1Password services experiencing latency

Incident Report for 1Password

Postmortem

Date of Incident: 2025-05-21

Time of Incident (UTC) 16:06:40 - 16:48:10

Service(s) Affected: USA/Global 1Password.com website, Sign in, Sign up, Admin console, SSO (Single Sign On), Command Line Interface (CLI)).

Impact Duration: 41 minutes

Summary

On May 21st, 1Password's web interface, APIs, browser extension, and CLI tools experienced significant latency and errors. These problems stemmed from a code change that triggered a spike in server requests, leading to increased memory usage and system load. As a result, customers were unable to access their vaults or sign in via SSO.

This was not a result of a security incident and customer data was not affected.

Impact on Customers

During the duration of the incident:

  • Web interface, Administration: Customers experienced significant delays when accessing the 1Password web interface. Administrators could not access or use any administration tools.
  • Single Sign-on (SSO), Multi-factor Authentication (MFA): Users with SSO or MFA enabled could not sign in and received an "An unexpected error occurred" message. Customers may also have been required to re-authenticate to access 1Password once the issue was mitigated.
  • Command Line Interface (CLI): CLI users faced increased latency and timeouts when attempting to access our web APIs.
  • Browser Extension: Users requiring web interface authentication were unable to unlock their vaults.
  • Number of Affected Users (approximate): All users accessing the service in the US/Global (1password.com) region were affected
  • Geographic Regions Affected (if applicable): 1password.com (US/Global)

What Happened?

We deployed code changes that increased the number of queries to our Redis clusters. The increase in queries caused a spike in memory usage which in turn caused latency and errors across all endpoints.

  • Timeline of Events (UTC):

    • 2025-05-21 15:52 UTC: Deployment started
    • 2025-05-21 15:57 UTC: Deployment complete
    • 2025-05-21 16:00 UTC: Automated monitoring detects increased errors and latency
    • 2025-05-21 16:01 UTC: Automation pages the incident response team
    • 2025-05-21 16:06 UTC: The team activates our incident protocol and begins investigation
    • 2025-05-21 16:21 UTC: The team initiates a rollback to a previous version
    • 2025-05-21 16:23 Code change causing the issue identified
    • 2025-05-21 16:48 UTC: Incident mitigated—rollback completed and we see a significant improvement in error rates and latency. The team continues to monitor the system.
    • 2025-05-21 17:23:11 UTC: Incident resolved
  • Root Cause Analysis:

    We released a code change that caused a significant increase in data writes to our session store cluster.

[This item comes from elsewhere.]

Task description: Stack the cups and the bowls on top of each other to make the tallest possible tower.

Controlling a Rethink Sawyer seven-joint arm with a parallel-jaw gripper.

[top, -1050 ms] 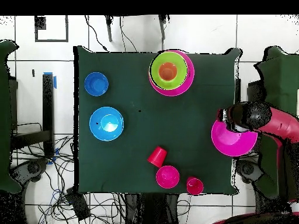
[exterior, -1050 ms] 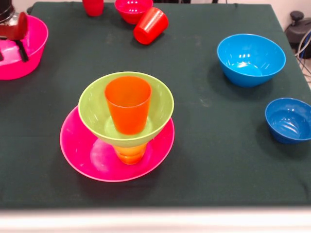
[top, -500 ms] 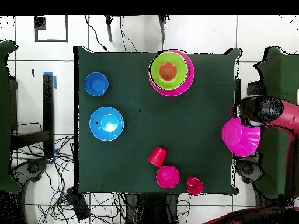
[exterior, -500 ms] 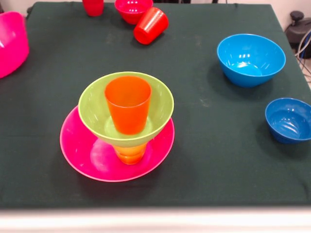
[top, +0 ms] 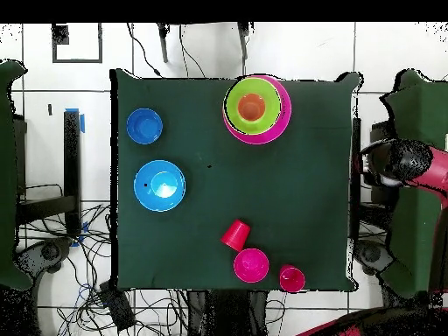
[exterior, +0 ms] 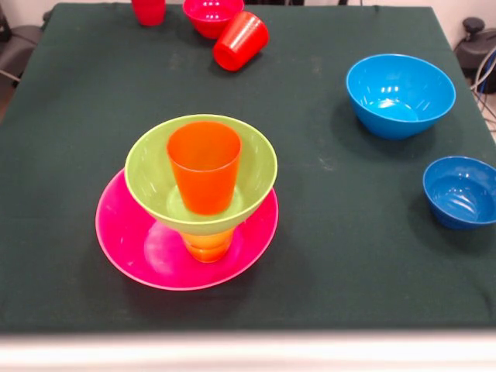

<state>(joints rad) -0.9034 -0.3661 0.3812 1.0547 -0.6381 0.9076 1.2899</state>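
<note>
at the near side of the table (exterior: 364, 263) stands the tower (exterior: 203, 203): a wide pink bowl (exterior: 147, 252) at the bottom, a yellow cup (exterior: 207, 244) on it, a lime green bowl (exterior: 256, 167) seated on that cup, and an orange cup (exterior: 204, 167) upright inside the green bowl. to its side, well apart, sits a small dark blue bowl (exterior: 462, 192), and beyond it a larger light blue bowl (exterior: 400, 94). at the far edge lie a tipped red cup (exterior: 241, 40), a small red bowl (exterior: 212, 15) and an upright red cup (exterior: 149, 11). the arm (top: 409, 164) hangs off the table's side in the overhead view; i cannot tell the state of its gripper. the plastic looks light, stiff and slippery, so the dark blue bowl is likely best pinched at its rim and lowered gently onto the orange cup, as the stack seems tippy
</note>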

    All operations, even those with a pre-established session depend on the session store for authenticating requests.

    The resulting resource contention led to increased latency and timeouts.

    The unplanned high volume of writes to this specific datastore also caused a portion sessions to be prematurely evicted, requiring customers to re-authenticate earlier than anticipated.

How Was It Resolved?

Our monitoring systems detected the issue and alerted the response team immediately after the release. The team quickly identified the problem and initiated a rollback.

  • Resolution Steps: The team identified the problematic code change and reverted to a previous version. As the rollback deployed, server functionality returned to normal.
  • Verification of Resolution: Our monitoring systems were closely observed for 2 hours after the rollback to ensure latency and errors were fully resolved.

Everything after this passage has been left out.